「気を付け!礼!」

日直の声がクラス中に響き渡る。

次は楓が楽しみにしていた席替えだ。私は、窓側の一番後ろの席だったらいいなぁ。授業中寝ててもばれないし。なんたって日当たりもいいしね。まぁそれは高望みしすぎかな。
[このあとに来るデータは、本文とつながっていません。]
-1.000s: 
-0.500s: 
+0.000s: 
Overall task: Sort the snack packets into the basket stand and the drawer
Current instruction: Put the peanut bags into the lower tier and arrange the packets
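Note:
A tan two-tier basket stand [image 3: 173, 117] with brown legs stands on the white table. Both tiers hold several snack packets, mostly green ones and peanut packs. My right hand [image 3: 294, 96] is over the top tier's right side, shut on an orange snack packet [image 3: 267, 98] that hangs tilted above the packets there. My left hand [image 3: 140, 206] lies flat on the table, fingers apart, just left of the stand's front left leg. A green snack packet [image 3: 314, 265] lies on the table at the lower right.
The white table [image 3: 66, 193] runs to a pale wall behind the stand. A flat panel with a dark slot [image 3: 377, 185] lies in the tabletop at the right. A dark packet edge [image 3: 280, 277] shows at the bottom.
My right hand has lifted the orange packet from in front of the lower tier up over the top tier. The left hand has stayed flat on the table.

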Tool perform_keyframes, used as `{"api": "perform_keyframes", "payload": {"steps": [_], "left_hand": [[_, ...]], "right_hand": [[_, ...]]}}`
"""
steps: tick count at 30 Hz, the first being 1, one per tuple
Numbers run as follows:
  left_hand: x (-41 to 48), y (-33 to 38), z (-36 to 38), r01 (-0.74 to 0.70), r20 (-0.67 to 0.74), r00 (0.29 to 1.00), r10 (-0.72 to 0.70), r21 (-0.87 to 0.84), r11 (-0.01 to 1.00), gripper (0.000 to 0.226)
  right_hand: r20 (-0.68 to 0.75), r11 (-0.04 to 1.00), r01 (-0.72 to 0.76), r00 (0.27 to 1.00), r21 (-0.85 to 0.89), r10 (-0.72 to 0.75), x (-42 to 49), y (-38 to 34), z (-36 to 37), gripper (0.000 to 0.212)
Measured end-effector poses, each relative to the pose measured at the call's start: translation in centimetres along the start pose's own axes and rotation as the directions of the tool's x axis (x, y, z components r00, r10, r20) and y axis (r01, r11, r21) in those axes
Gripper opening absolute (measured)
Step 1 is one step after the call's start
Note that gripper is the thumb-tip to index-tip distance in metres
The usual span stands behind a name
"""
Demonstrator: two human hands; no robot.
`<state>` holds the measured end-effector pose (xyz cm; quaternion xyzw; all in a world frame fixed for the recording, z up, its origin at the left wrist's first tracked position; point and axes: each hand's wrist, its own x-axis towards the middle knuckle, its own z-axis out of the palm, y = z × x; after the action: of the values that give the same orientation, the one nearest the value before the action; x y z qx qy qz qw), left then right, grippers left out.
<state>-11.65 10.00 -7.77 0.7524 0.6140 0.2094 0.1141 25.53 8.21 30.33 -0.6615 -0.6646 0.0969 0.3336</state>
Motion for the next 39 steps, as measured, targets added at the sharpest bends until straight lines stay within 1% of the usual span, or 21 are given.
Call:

「藍、いよいよだね。やっと前の席から離れられるぅ!」

楓にとってこの席替えは死ぬほど大事なものだ。

「隣同士だったらいいよね~。そしたらさ、授業中でも楓と話せるのにぃ」

「そんなこと考えてるから、英語で20点とかとるんだよ~」

まぁ確かにそうだけど、英語だけは本当に苦手なんだもん。だいたいなんで私は日本人なのに英語を勉強しなくちゃいけないの?・・・そうだそうだ!もう、グローバル化社会反対!

「藍~心の声全部聞こえてるよ~」

「うそ~、だってそうでしょ!英語とか英語翻訳機のアプリ使えばいちころじゃんか」

「うわぁ、日本の将来心配~」

と笑いながら楓は答える。

「相変わらず、楓はひどいなあ。あっ私が塩だったら楓は毒じゃん」

「ふふっ毒舌の毒か~、確かにそうかも。ってあれ?あと1分で席替えじゃん!」

「本当だ!いい席になれるといいね!楓の健闘をいのろう」

と偉人っぽく言った。

「私だって、藍の健闘をいのろう」

と楓も偉人風に楓は答えた。すると笑いながら楓は自分の席へと去って行った。


  キーンコーンカーンコーン

「よし。じゃあさっそく席替えを始めるぞ~」

田原先生の声がかかる。田原先生は40代ぐらいの先生で、最近後頭部の髪の毛がなくなってきてると話題の先生だ。怒らせたら、反省文5枚とか書かなくちゃいけないし、本当にめんどくさい。いや、厳しいというのかな?

「じゃあ、左前の人からくじひいてけ~」

というと先生はくじをどんどんまわしていった。なかには

「また、この席~嫌だ~」とか

「よっしゃ!窓側ゲット」とか言ってる生徒もいる。

あ、次は私だ。先生が「引けよ」という目線で合図する。私はあえて、一番はしっこにあるくじを引いた。ゆっくりと開けてみる。くじには14番と書いてあった。1列7人だから、14番目は~2列目の一番最後だ!やったぁ、窓側にはなれなかったけど窓から2列目だからほぼ窓側のようなものだ。

楓はどうだったのだろうか。楓の方に頭を向ける。楓は悲しい表情をして指で自分の机の下を刺した。きっとまた同じ席だったのだろう。可哀想に。

と考えていたら、先生が

「じゃあ自分の席に移動開始」

と言った。一斉にみんなが机を持って様々な方向に机を運ぶ。私は近い距離だったためすぐに移動ができた。席に着いた私は隣が誰かなぁ~とか考えていた。女の子だったらいいのに。授業中にガールズトークできるのになぁ。

  ガタッ

左隣で音がした。とっさに左を向く。そこにはとんでもない光景があった。なんと、あの八王子 藍一郎がいたのだ。